Roo left school at the end of year ten, determined to study photography at TAFE and get a job at a local studio. His mum hurt her back, and they’re living pay check-to-pay check, even as Roo works for cash under the table in a dodgy job, for a very dodgy person. Roo should be following his dreams, especially when hers start to fall apart, shredded into bits. Fixing Roo’s problems during a camping trip in her um’s old Kombi feels like the right thing to do for Vinnie.
A Guide to Falling off the Map is a novel about navigating grief, friendship, and the changes in our lives we have no control over. These changes can be finishing school, our plans crumbling or our health affecting how we see the future, as well as the people we don’t expect to meet or connect with. Vinnie and Roo both have their challenges throughout the novel, and a past that is coming back to them. A past where their families went on holidays together before Vinnie’s mum took her life. A past where Vinnie and Roo didn’t feel like things were falling apart completely, and where they knew where they were headed in life. Vinnie’s dream of New York and Julliard has fractured ever since she missed out on something important to her at school and was cut out of the things she needed to make it work. Roo just wants to get by and help his mum, even if it means giving up on his dreams.
The novel slowly builds, going back and forth between Vinnie and Roo. This allows the reader to find out about them as individuals and put the clues together as the the action builds towards the decision to go on the road trip. It feels sudden to the people around them, but allowing the problems that lead to it to explode, Zanni ensures that the reader understands their motives. She captures the complicated high school and end of high school, and the different ways people can be, or can feel betrayed by friends, by teachers. By the people they thought were in their corner, and also by their bodies. Any disabled or chronically ill person will understand that aspect of Vinnie’s story as well. Zanni has managed to capture the feelings, the worry, and the ways Vinnie copes so well, and done so well with making sure she got everything right.
Vinnie and Roo’s journey is filled with friendship, memories, grief and a touch of romance, though I did feel that their friendship was more powerful and important as Vinnie learned to navigate life without Lilah, and without her old dreams. Finding a new purpose was something powerful, showing teen and adult readers that you can always change your dreams and achieve your goals, even if it means taking a different path. The grief within the story is palpable, highlighting that a lot of people don’t know how to respond to grief or deal with it, or how to talk about it. It’s a testament to the different ways people respond to illness, poverty and the circumstances that we have no control over.

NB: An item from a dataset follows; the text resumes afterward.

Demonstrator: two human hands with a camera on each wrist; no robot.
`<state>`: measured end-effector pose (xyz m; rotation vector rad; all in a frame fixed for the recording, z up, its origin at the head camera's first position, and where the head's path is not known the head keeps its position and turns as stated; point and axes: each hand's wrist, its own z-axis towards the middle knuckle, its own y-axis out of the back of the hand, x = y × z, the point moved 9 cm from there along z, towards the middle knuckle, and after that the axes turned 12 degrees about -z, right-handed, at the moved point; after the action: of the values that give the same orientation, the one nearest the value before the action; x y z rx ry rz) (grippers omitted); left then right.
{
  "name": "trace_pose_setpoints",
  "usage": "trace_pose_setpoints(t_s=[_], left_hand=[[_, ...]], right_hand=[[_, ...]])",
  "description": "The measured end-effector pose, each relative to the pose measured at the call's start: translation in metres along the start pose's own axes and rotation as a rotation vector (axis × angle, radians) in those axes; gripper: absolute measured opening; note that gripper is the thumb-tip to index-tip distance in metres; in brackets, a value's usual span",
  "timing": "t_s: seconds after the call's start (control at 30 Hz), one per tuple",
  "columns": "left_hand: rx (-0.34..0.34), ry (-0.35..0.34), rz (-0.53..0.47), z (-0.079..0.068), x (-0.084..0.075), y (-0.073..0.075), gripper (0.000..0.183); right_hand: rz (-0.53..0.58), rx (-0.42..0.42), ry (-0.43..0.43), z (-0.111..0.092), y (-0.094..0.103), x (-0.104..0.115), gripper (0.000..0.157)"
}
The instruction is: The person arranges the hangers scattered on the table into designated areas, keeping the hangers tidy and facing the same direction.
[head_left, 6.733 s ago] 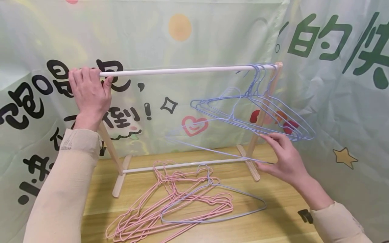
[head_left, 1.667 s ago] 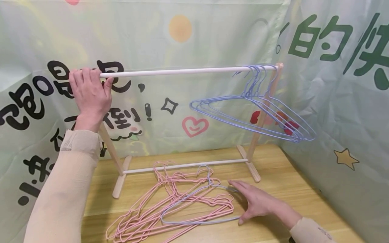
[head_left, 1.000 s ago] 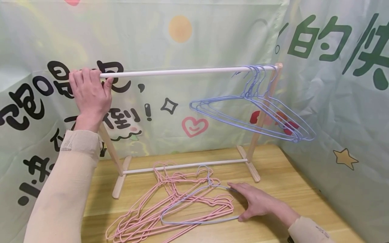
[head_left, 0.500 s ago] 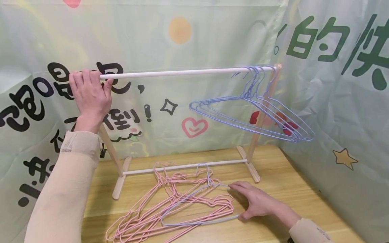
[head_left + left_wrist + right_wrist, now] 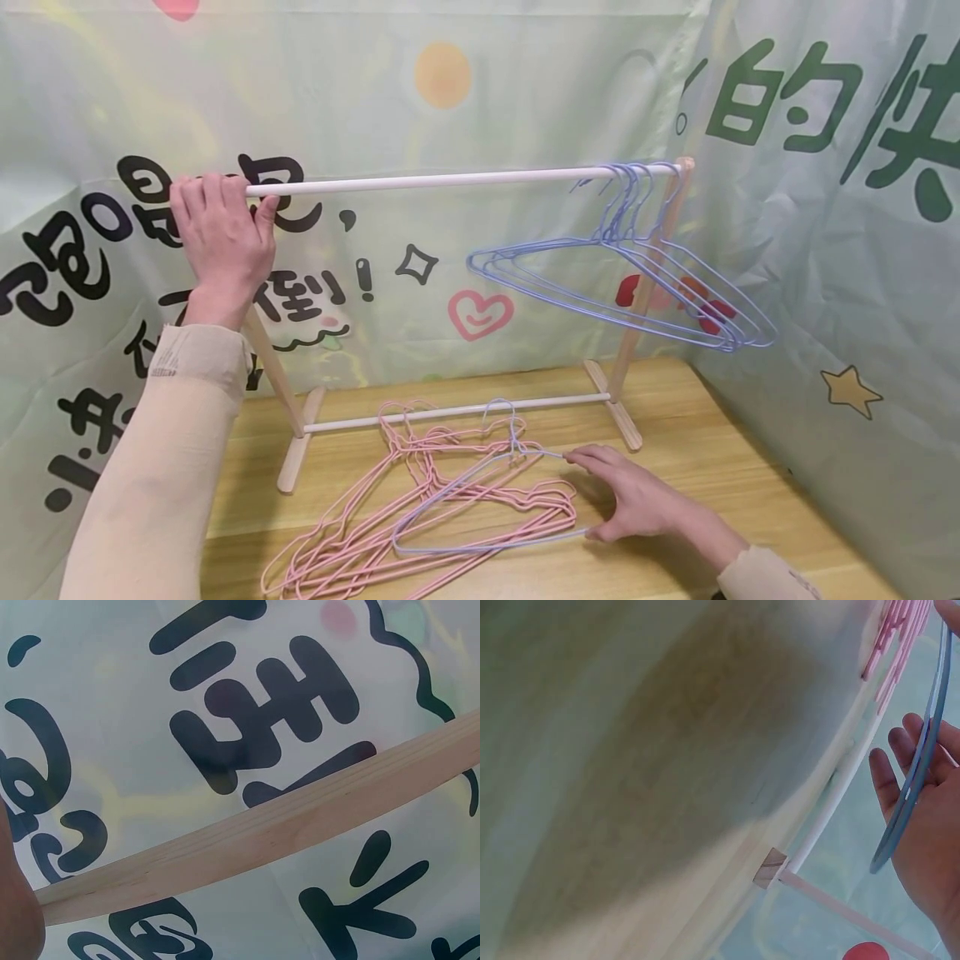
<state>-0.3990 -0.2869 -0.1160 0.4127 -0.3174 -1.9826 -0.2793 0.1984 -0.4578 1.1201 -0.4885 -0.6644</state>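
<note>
My left hand [image 5: 225, 242] grips the left end of the rack's white top bar [image 5: 420, 181], fingers over it and thumb below. Low at the right, my right hand [image 5: 637, 496] holds a blue wire clothes hanger [image 5: 550, 454] by its right end, thumb at the lower wire and fingers at the upper. In the right wrist view, the blue hanger [image 5: 907, 814] crosses the palm and fingers of the right hand [image 5: 930, 840]. Several pink hangers [image 5: 427, 479] lie tangled beneath it on the table. More blue hangers [image 5: 617, 237] hang at the bar's right end.
The rack's wooden right foot [image 5: 626, 422] and white lower rail [image 5: 555, 402] stand just behind the pile. The left upright [image 5: 247, 832] crosses the left wrist view. Printed cloth [image 5: 390, 100] encloses the wooden table [image 5: 712, 467] behind and at the sides.
Several seconds back, the right hand held another blue hanger near the rack; it is now down at the pile. Lately the hanger in it has shifted slightly left. The left hand stays put.
</note>
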Motion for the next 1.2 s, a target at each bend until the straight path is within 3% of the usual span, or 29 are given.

Because everyone responds or reacts differently. Everyone’s challenges in this book are raw and realistic. Their feelings are something that readers will be able to relate to and find comfort in. It is an unexpected comfort despite its sadder moments, because it is reassuring to know that whatever we are going through that we are not alone, and the fears of not knowing what the future is going to be like is something people of all ages can understand. Especially in the teen years when things are amplified and feel bigger, when they can be bigger and more dramatic. I loved this book, and it’s the kind of book that I wish I had been able to read as teen, and it took me right back to those days as well. A fantastic young adult debut for Zanni L Arnot!